Nevertheless, Lucas was soon exposed to an unfamiliar degree of competition as the strikes that hit the components industry in the late 1960s encouraged motor manufacturers to abandon old loyalties and switch to multi-sourcing for their components needs. The impact that a strike, at any stage of the car production process, could have was demonstrated spectacularly in August 1977, when a strike by Lucas toolmakers closed down the entire U.K. car industry. Even so, Lucas and its rivals within the British components industry were able to stay ahead of overseas competitors as long as the British motor industry itself was in the forefront of development. The British Motor Corporation was the first company in the world to introduce front-wheel drive, for example, and Lucas and the other component firms retained their leading position on the basis of their familiarity with this new technology. Meanwhile CAV, already the world leader in making fuel injection equipment swallowed up a rival, Simms, in 1968, which gave it 90% of the British fuel-pump industry.
Between 1967 and 1970 the group’s aerospace division spent more than £20 million, £3 million of which was lent by the government’s Industrial Reorganization Corporation, on making acquisitions that increased its size by 50%, but that also meant that it came to depend to a large extent on supplying Rolls Royce’s airplane-engine business. Following the financial collapse of Rolls Royce in 1971 Rotax, renamed Lucas Aerospace, laid off one-sixth of its workforce, but then picked up new orders from the Ministry of Defence, becoming one of its leading contractors, with the result that nearly half of Lucas Aerospace’s business is military. In 1976 a combined committee of the company’s shop stewards made several suggestions for diversifying away from military production into a variety of other fields, which became famous as The Lucas Plan, but these suggestions were rejected by the management. The only loss-making part of the aerospace division’s business proved to be Thomson-Lucas, a joint venture—with the French company Thomson-CSF—which was dissolved in 1988. Lucas Aerospace remains Europe’s largest designer and maker of aircraft equipment, and the only company in the world to manufacture every component system used in aircraft, both military and civil, apart from navigation, radio, and flying controls. In 1973 the non-aerospace elements of the former Rotax subsidiary were spun off to a new company, Lucas Defence Systems.

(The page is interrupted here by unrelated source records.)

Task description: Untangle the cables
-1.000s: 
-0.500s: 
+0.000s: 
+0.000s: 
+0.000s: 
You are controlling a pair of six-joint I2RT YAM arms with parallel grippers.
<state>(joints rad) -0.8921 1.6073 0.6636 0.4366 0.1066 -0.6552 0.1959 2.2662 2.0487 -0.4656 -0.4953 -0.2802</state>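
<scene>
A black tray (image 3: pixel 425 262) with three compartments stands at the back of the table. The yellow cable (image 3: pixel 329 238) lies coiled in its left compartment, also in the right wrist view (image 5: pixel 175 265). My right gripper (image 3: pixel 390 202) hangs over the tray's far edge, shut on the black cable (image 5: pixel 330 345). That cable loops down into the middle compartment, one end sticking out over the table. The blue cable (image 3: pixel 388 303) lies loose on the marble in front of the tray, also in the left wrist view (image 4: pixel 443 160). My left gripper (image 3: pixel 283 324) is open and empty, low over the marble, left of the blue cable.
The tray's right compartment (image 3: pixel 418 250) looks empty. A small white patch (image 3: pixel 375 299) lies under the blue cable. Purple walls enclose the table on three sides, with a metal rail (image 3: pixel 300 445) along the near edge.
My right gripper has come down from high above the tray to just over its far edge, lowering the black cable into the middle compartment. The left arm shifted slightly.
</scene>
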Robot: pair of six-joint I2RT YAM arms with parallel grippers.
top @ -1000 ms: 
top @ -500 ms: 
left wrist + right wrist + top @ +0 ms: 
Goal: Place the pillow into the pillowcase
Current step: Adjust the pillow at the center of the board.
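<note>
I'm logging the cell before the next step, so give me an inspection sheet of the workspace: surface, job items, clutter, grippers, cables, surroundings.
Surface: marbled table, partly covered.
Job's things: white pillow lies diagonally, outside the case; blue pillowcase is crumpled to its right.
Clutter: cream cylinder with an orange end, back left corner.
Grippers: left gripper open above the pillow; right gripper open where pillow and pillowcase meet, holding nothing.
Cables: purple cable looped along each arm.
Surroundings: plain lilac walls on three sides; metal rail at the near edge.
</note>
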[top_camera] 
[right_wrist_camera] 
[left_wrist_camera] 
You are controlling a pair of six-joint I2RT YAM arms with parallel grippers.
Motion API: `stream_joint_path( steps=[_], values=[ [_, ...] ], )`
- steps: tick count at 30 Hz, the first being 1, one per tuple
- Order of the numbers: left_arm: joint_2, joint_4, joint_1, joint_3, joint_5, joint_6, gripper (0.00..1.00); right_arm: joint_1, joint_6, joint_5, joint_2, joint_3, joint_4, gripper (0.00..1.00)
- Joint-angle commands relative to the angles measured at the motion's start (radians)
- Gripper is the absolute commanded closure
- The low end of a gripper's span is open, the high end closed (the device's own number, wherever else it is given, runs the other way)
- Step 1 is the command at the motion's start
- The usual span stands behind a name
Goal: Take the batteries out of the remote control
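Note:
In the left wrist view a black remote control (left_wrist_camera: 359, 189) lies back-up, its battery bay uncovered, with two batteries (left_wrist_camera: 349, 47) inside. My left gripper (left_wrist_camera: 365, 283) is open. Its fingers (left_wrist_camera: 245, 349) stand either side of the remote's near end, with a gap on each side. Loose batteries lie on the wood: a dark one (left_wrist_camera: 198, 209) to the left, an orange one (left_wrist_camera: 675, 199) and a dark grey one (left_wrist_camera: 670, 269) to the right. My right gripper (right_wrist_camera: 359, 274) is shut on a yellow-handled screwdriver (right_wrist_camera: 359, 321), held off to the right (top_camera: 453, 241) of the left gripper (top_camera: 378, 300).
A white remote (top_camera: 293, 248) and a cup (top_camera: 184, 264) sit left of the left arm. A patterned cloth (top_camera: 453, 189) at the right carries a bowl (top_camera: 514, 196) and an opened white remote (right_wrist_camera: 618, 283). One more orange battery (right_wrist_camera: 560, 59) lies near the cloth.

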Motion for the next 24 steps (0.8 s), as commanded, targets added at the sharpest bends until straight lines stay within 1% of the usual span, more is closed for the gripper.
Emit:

Lucas began the 1970s as the 54th-largest British company. Kenneth Corley was appointed group chairman in 1970, to be succeeded after only three years by Bernard Scott, at which time Bertram Waring retired, after 47 years at Lucas, a period which had taken the company from national dominance in cycle and motor accessories through to participation in worldwide changes in the motor and aerospace industries. In 1970, the group was five times the size it had been only 20 years before. The renaming of the group in 1974, as Lucas Industries, was accompanied by the introduction of a uniform corporate identity for all its subsidiaries. The name Lucas was added to each subsidiary’s name, and Lucas Industries became the first group—as opposed to individual company—to advertise on British television. To offset falling orders from the home market Lucas, along with GKN, led the way in expanding into continental Europe, beginning with investments in France, West Germany, and Italy, including taking full control of Rotodiesel, the leading firm in the French diesel market, in 1974. The next move was into the United States, and the manufacture of the diesel-powered vehicle which the oil crisis of the mid-1970s had suddenly made attractive. The group is involved in markets all over the world, through its existing subsidiaries and its program of acquisitions. By 1975, for example, one-third of all cars made had brakes manufactured by the Lucas subsidiary Girling or its licencees. Nevertheless, it was the Lucas Battery Company which had the highest level of overseas manufacturing of all the Lucas companies.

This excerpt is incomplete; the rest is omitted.